Глава третья. Миллениум
Новый год они готовились встретить у старого и единственного в Америке друга. Лию не удивляло, что у мужа везде были друзья. Но этот был особенный — они вместе сидели на зоне в Кызылкумах. Бухарский еврей Паша, худой, с черной щетиной и курчавыми волосами был экономистом по образованию, ювелиром по призванию и попал на отсидку благодаря афере с драгоценными камнями. Отсидел срок немалый, но успел застать последнюю мощную постсоветскую волну эмиграции, которая вынесла его в Нью-Йорк. Раве, который всегда брал его под свою защиту на зоне, он оставил все старые контакты и это помогло тому сколотить на перевозке брюликов небольшой капитал.
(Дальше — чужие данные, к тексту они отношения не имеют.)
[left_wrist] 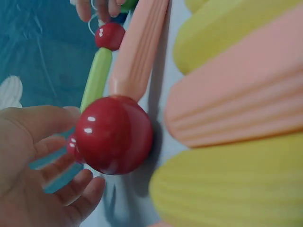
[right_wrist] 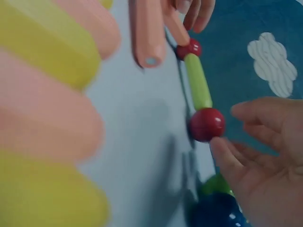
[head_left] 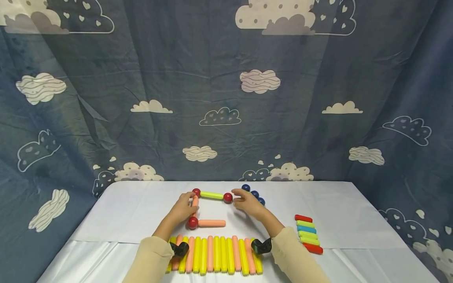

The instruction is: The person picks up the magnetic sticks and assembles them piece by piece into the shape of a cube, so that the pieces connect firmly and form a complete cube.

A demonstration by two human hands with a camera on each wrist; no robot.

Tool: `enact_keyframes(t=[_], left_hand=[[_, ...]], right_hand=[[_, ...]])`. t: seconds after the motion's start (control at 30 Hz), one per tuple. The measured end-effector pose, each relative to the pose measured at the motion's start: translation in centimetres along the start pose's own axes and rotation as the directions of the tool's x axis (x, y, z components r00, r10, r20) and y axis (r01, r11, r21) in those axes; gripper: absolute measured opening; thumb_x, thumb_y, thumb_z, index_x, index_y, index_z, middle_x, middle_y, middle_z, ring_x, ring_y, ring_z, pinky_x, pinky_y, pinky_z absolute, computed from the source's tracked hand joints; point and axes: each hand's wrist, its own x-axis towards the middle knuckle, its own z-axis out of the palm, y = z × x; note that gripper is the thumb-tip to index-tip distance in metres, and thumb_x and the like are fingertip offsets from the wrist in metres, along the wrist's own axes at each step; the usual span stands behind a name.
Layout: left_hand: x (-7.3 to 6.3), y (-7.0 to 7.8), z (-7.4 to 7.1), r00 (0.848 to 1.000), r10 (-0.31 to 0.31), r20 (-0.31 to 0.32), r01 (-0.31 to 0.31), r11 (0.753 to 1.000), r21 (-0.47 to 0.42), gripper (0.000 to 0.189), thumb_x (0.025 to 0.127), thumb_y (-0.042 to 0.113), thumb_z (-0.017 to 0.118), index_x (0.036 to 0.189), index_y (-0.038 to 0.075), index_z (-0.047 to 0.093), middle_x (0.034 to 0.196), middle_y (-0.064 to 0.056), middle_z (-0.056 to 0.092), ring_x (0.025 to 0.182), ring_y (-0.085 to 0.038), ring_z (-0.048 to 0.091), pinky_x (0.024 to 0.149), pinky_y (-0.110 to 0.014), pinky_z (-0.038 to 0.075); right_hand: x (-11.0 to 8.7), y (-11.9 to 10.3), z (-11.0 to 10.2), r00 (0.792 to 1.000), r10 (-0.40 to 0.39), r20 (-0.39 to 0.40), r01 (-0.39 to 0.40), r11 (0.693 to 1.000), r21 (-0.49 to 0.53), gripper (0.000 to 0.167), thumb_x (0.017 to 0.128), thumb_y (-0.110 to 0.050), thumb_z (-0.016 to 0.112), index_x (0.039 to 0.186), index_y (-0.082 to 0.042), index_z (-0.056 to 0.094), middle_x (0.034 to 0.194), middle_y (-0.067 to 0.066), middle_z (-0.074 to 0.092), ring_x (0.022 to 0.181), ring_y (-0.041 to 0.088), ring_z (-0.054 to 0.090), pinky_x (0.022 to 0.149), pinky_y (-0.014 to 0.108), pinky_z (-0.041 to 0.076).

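On tbl (head_left: 116, 212), shiny red balls (head_left: 192, 223), pink/grn rods (head_left: 211, 223)

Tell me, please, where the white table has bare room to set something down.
Bare cloth lies left of the left hand and right of the short sticks; it is crowded along the near row of long sticks.

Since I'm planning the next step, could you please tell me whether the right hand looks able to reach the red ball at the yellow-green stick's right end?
Yes, most likely: the right hand, seemingly empty, is right beside that red ball, with nothing visible standing between them.
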Motion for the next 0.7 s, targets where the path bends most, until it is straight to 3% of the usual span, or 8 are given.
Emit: enact_keyframes(t=[0.1,0.2,0.3,0.47,0.53,0.7], left_hand=[[-0.7,0.2,-0.2,0.996,0.092,0.022,-0.092,0.995,0.031,0.043,0.08,0.014,0.067,0.12,0.007,0.053,0.128,-0.017,0.041,0.113,-0.036,0.04,0.094,-0.052,0.032],[-1.4,0.2,-0.2,0.98,0.18,0.085,-0.187,0.979,0.078,0.039,0.078,0.019,0.071,0.114,0.013,0.058,0.13,-0.014,0.041,0.112,-0.036,0.036,0.091,-0.054,0.031],[-1.8,0.2,-0.1,0.956,0.253,0.149,-0.273,0.954,0.128,0.035,0.074,0.024,0.074,0.106,0.015,0.063,0.125,-0.008,0.048,0.111,-0.034,0.036,0.089,-0.054,0.029],[-2.0,0.1,0.3,0.911,0.36,0.2,-0.397,0.898,0.191,0.028,0.071,0.025,0.077,0.095,0.017,0.067,0.11,0.001,0.056,0.111,-0.029,0.04,0.085,-0.055,0.028],[-2.0,0.1,0.4,0.903,0.364,0.227,-0.405,0.898,0.173,0.026,0.071,0.021,0.077,0.095,0.017,0.067,0.108,0.0,0.058,0.107,-0.027,0.045,0.086,-0.053,0.031],[-2.0,0.0,0.7,0.905,0.295,0.306,-0.327,0.943,0.06,0.021,0.074,0.01,0.073,0.093,0.018,0.068,0.088,0.005,0.061,0.076,-0.015,0.051,0.071,-0.034,0.043]], right_hand=[[0.1,0.1,-0.9,0.993,-0.054,-0.105,0.044,0.994,-0.098,0.035,0.082,0.002,0.061,0.116,0.0,0.054,0.116,0.019,0.054,0.099,0.029,0.054,0.082,0.037,0.046],[0.3,0.7,-1.7,0.979,-0.084,-0.183,0.045,0.977,-0.206,0.03,0.08,-0.001,0.065,0.109,-0.003,0.059,0.107,0.012,0.059,0.094,0.026,0.055,0.083,0.039,0.044],[0.5,1.5,-2.2,0.978,-0.072,-0.195,0.013,0.957,-0.289,0.03,0.079,-0.003,0.067,0.108,-0.004,0.061,0.104,0.009,0.06,0.094,0.024,0.054,0.084,0.04,0.043],[0.8,2.4,-2.4,0.981,-0.041,-0.187,-0.036,0.92,-0.391,0.028,0.08,-0.005,0.067,0.107,-0.005,0.062,0.101,0.009,0.059,0.09,0.022,0.053,0.081,0.039,0.044],[0.9,2.5,-2.4,0.981,-0.035,-0.19,-0.048,0.908,-0.416,0.027,0.08,-0.005,0.067,0.107,-0.006,0.063,0.098,0.008,0.059,0.085,0.021,0.052,0.077,0.037,0.045],[1.2,2.5,-2.3,0.981,-0.029,-0.193,-0.065,0.883,-0.464,0.029,0.079,-0.007,0.068,0.107,-0.005,0.063,0.094,0.007,0.058,0.079,0.018,0.051,0.073,0.034,0.045]])
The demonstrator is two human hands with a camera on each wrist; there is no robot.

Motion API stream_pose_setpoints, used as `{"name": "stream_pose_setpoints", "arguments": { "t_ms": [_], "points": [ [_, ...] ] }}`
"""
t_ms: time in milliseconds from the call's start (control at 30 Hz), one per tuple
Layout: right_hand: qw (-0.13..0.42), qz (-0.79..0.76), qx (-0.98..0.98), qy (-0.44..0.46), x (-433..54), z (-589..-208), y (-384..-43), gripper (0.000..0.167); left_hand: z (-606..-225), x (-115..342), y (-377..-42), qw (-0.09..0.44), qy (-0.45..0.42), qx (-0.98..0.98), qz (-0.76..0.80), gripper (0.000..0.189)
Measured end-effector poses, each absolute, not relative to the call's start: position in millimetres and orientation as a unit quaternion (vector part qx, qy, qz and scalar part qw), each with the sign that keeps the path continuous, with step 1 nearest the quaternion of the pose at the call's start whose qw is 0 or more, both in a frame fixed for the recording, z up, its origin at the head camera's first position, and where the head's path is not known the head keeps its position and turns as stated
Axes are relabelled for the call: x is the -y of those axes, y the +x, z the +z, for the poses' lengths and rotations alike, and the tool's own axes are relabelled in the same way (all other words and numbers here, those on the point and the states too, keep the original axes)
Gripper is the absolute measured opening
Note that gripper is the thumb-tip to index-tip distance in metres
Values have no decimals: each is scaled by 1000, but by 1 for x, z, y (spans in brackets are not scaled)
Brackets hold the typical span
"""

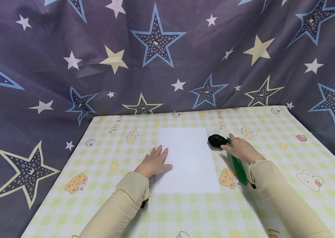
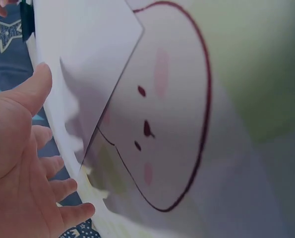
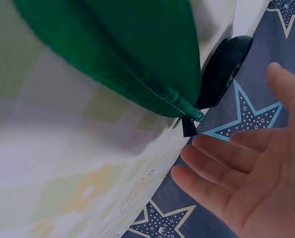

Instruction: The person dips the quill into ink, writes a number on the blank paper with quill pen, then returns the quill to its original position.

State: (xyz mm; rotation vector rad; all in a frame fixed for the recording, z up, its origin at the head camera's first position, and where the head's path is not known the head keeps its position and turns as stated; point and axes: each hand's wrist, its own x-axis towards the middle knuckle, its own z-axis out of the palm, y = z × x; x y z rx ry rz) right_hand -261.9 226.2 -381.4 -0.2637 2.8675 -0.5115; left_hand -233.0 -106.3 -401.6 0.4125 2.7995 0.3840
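Note:
A blank white sheet of paper point(image 1: 189, 158) lies flat in the middle of the table. My left hand point(image 1: 154, 162) is over its left edge, fingers spread and pointing forward; in the left wrist view the same hand point(image 2: 23, 163) shows relaxed, slightly bent fingers and grips nothing. Right of the paper are a glossy black oval, spoon-like piece with a short handle point(image 1: 216, 141) and a long green leaf-shaped piece with a stem point(image 1: 239, 168). Close by them is my right hand point(image 1: 241, 149), its thumb apart from the fingers. The right wrist view shows its palm bare.
A green-and-white checked cloth with cartoon prints point(image 1: 274, 148) covers the table. Behind and beside the table hangs a dark curtain with stars point(image 1: 185, 59). Beige sleeves point(image 1: 286, 195) cover both forearms.

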Motion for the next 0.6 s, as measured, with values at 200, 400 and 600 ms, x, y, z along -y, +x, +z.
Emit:
{"name": "stream_pose_setpoints", "arguments": {
  "t_ms": [200,400,600],
  "points": [
    [121,-167,-975,-79,-226,-382,-262,79,-403,103,-235,156,142,-969,130,74],
    [112,-143,-980,-77,-225,-383,-264,76,-406,101,-236,163,146,-969,115,74],
    [117,-124,-982,-76,-225,-387,-265,75,-407,101,-237,168,149,-969,104,74]
  ]
}}
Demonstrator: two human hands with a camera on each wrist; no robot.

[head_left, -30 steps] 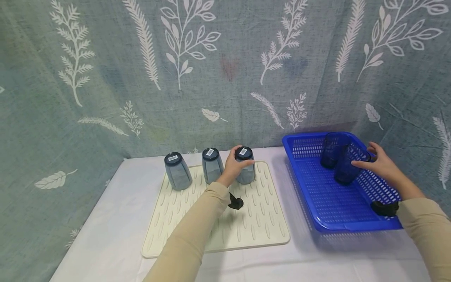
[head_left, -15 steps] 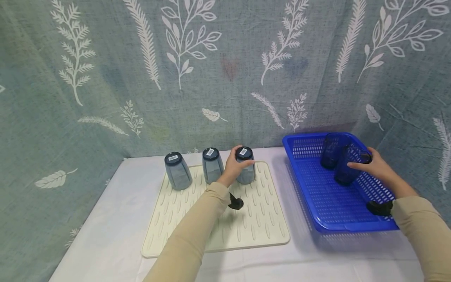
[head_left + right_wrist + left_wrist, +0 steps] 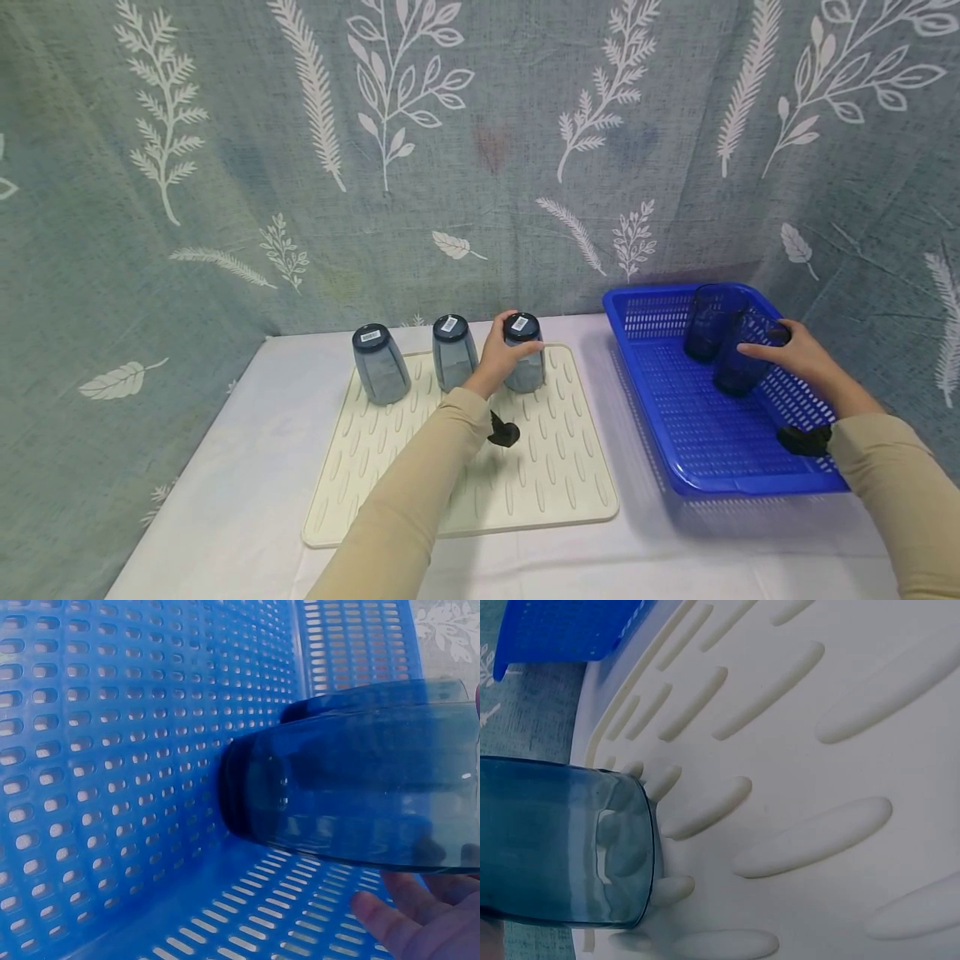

Который впоследствии использовал по назначению, открыв дочернее предприятие под дядей.
В Америке Паша таксовал, как почти все понаехавшие, и, кажется, ничуть об этом не жалел. И только его большие черные глаза с длинными ресницами всегда были печальными. Весь его облик, манера говорить нараспев, делая ударение на последнем слове, как все русскоязычные иммигранты, чем-то напоминали Лие портного из известной еврейской песни. Жил он со своей семьей в небольшой квартире в Квинсе, городке, который облюбовали бухарские евреи из Средней Азии. Жена Эстер в отличие от него была пышной хохотушкой, умеющей готовить так, что не хотелось вставать из-за стола.
На вечеринку запоздали. Паша кинулся им навстречу со странной гримасой на лице, не похожей на радость встречи. Принимая верхнюю одежду с нетерпением, выпалил:
— Друзья мои, вы, конечно, уже слышали, что случилось на вашей родине?
— Что, Апокалипсис все же наступил? — пошутил Рава.
— Смейся, смейся, посмотрю что дальше с тобой будет! — проводил их в комнату Паша, торопливо и небрежно представляя сидевшим гостям. Было ощущение что у него припасено что-то очень важное и ему хотелось быстрее сообщить об этом. Наконец церемонии закончились, их посадили за стол и Рава, не выдержав, быстро налил себе водки.
— Мы замерзли, — коротко ответил на немой вопрос сидевших за столом. — За Новый год друзья-товарищи, — и опрокинул рюмку в себя.